Can I sleep on my camping mattress every night?
I am in the Peace Corps and my bed is awful because I get paid $200 a month, I can't buy a new one. I have a NEMO Astro Insulated Sleeping Pad, how long can I sleep on that until it breaks? Also, are there any tips to make it last longer? It is a blow up sleeping pad.
My bed is awful, but because I get paid $200 a month***
- Anonymous7 years agoFavorite Answer
Sure, you can sleep on it. That's why you brought it, right?
I brought lots of things with me into Peace Corps that didn't make it back. There's no way I would have lugged all that stuff to Morocco just to have it sit in a bedroom for 27 months. Even if it didn't last the whole time, I still got use out of it while I could. Nothing lasts forever.
You can take care of your things to try to make them last, but think about it: the whole point of purchasing anything at all is to use it, use it up and wear it out. (Except for those weird people who keep toys in their original packaging in hopes that they might increase in value. They're no fun.)
I've never used a blow-up sleeping bag for that long, but if I'd had one in Morocco, I would have just put it in my room and used as a regular mattress. Obviously, I wouldn't stab it with knives, put out cigars on it, raised litters of stay puppies on it, or anything like that. When I left town to go work across the country for a week, I would consider either deflating it or raising it in some way, but that would have been only because I had mice. Essentially, common sense would rule.

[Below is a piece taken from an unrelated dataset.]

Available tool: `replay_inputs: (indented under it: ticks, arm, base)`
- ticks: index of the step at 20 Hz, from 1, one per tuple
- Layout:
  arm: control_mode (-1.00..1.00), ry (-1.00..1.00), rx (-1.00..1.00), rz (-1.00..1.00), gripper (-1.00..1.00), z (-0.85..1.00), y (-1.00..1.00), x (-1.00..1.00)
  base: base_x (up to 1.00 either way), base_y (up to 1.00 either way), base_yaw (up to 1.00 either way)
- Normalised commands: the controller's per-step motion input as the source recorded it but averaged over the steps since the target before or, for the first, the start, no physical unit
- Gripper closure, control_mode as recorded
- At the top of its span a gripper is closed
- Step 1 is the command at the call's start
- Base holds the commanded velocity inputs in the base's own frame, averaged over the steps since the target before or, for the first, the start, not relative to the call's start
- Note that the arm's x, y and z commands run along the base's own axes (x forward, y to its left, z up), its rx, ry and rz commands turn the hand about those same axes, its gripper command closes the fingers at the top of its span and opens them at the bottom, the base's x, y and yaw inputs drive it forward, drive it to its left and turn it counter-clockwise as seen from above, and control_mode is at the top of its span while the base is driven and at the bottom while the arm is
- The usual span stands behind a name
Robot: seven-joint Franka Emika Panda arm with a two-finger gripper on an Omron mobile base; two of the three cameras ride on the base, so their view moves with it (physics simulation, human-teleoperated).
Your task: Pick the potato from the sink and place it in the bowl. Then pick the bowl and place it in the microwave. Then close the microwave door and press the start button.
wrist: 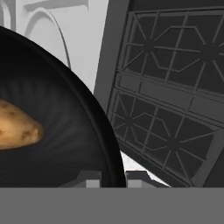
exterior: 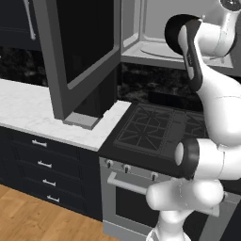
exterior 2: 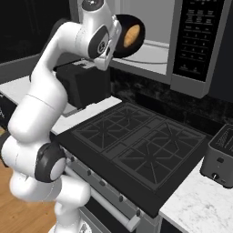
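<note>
We hold jaws of gripper [wrist: 113, 177] pinched on rim of glossy black round bowl [wrist: 65, 131], gripping edge so bowl stays level; small oval orange-tan potato [wrist: 17, 129] rides inside it; bowl raised at mouth of grey built-in microwave [exterior 2: 150, 27], above black stove grates [exterior 2: 136, 141], grey-framed glass door [exterior: 80, 52] swung open for entry.

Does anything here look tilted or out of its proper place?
Yes. The bowl, held at the microwave opening, is tipped steeply on its side, yet the potato stays inside it.
</note>
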Motion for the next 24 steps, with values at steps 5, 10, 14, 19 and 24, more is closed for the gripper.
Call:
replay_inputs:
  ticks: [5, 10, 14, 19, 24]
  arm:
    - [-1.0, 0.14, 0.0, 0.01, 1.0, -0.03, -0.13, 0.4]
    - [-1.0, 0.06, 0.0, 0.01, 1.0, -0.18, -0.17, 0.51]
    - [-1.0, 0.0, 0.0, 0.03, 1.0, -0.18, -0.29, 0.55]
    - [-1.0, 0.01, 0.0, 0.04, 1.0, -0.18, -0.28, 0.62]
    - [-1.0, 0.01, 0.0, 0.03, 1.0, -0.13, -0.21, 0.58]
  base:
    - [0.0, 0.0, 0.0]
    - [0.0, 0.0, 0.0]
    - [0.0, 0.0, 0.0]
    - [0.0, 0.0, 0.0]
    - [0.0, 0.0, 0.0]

But you better believe had I brought it, I would have used it, even if it meant throwing it out full of holes after eight months of blissful nighttime dreams.

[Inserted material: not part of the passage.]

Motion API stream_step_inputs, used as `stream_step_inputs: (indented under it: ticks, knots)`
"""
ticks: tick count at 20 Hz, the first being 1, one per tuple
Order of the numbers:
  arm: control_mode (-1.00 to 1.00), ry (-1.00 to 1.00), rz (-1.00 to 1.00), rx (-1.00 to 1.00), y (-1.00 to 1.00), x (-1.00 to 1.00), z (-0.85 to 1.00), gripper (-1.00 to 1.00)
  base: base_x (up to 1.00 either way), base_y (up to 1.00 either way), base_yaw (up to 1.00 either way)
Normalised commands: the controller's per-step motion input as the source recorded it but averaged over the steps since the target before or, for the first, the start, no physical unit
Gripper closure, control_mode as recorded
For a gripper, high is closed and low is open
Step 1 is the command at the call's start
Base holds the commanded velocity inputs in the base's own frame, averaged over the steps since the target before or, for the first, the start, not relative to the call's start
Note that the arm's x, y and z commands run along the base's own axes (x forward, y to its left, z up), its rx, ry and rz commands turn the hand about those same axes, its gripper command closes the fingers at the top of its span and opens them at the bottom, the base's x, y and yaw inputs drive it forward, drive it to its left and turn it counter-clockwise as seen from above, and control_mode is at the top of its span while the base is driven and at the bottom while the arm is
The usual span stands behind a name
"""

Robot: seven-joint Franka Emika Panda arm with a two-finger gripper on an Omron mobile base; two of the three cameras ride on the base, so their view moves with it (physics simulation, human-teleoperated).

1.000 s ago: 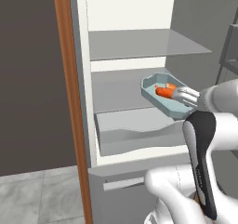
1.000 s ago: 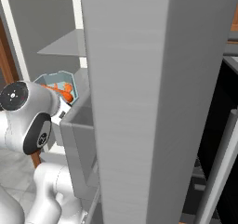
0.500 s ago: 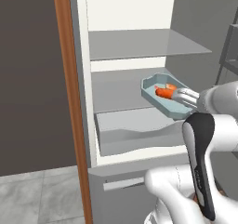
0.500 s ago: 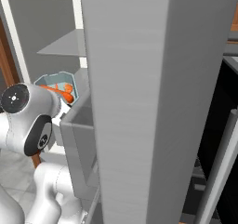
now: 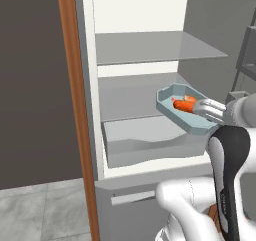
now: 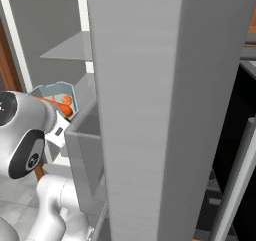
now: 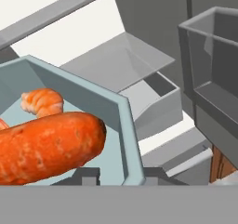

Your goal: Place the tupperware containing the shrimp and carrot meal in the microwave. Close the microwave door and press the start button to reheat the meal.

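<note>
The pale blue-grey tupperware (image 5: 172, 109) hangs tilted in the air in front of the open fridge's middle shelf, and my gripper (image 5: 204, 108) is shut on its near rim. It holds the shrimp and carrot meal (image 5: 185, 104), an orange heap. In the right base view the tupperware (image 6: 46, 91) and the meal (image 6: 63, 105) show just above my white wrist. In the hand view a big carrot chunk (image 7: 46, 148) and a curled shrimp (image 7: 42, 101) lie against the tupperware wall (image 7: 109, 110), with my gripper (image 7: 123, 176) clamped on the rim. The microwave and its door are out of view.
The fridge (image 5: 145, 85) stands open with a glass shelf (image 5: 150, 45) above and a drawer (image 5: 150, 140) below. Its wide grey door (image 6: 150, 110) with door bins (image 7: 214, 79) stands close on the right. A black panel with a grey bar (image 6: 242, 155) lies behind it.
The tupperware has come slightly lower and nearer to me, out from the shelf, still held in the gripper. The views themselves have not shifted.
</note>
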Motion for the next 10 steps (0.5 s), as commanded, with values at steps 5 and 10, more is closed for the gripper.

You get, IIRC, 80 pounds of checked baggage for Peace Corps. The mattress weighs what, six, eight pounds? That's 8-10 percent of your ENTIRE inventory for Peace Corps. Sleep on the thing!
As it was, my sleeping bag (what my host mom called my "sleep pocket" and had absolutely no understanding of what it was) was a fantastic sleep aid in the winter.

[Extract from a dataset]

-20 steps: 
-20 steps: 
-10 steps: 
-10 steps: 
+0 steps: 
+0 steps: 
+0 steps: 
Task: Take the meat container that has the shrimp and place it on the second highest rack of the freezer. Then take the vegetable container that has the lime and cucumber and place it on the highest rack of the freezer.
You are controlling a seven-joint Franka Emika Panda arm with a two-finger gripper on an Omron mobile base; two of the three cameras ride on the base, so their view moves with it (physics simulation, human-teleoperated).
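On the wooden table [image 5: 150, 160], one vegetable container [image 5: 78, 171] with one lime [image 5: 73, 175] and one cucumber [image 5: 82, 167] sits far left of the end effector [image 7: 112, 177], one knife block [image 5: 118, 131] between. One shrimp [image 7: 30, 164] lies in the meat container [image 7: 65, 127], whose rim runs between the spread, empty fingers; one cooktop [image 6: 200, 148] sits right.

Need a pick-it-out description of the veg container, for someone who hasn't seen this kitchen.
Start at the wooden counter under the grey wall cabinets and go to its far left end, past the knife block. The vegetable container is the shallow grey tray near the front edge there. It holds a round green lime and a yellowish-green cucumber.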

And lugging it back, unused, two years later would have been a waste.
Sweet dreams.Source(s): Peace Corps 07-09
- MountainManLv 77 years ago
I have been through a couple of sleeping pads over the past decade. I sleep every night on a queen-sized air mattress, about $35 at a department store. Your NEMO, $100, should be fairly durable. If it fails, try to get your hands on a full mattress, but it will need a battery-powered or electric outlet air pump to fill.
- chrisLv 77 years ago
it should last indefinitely or 1 day past it's one year warranty. That is just the way things are. What do the locals use? often native methods are better and less costly.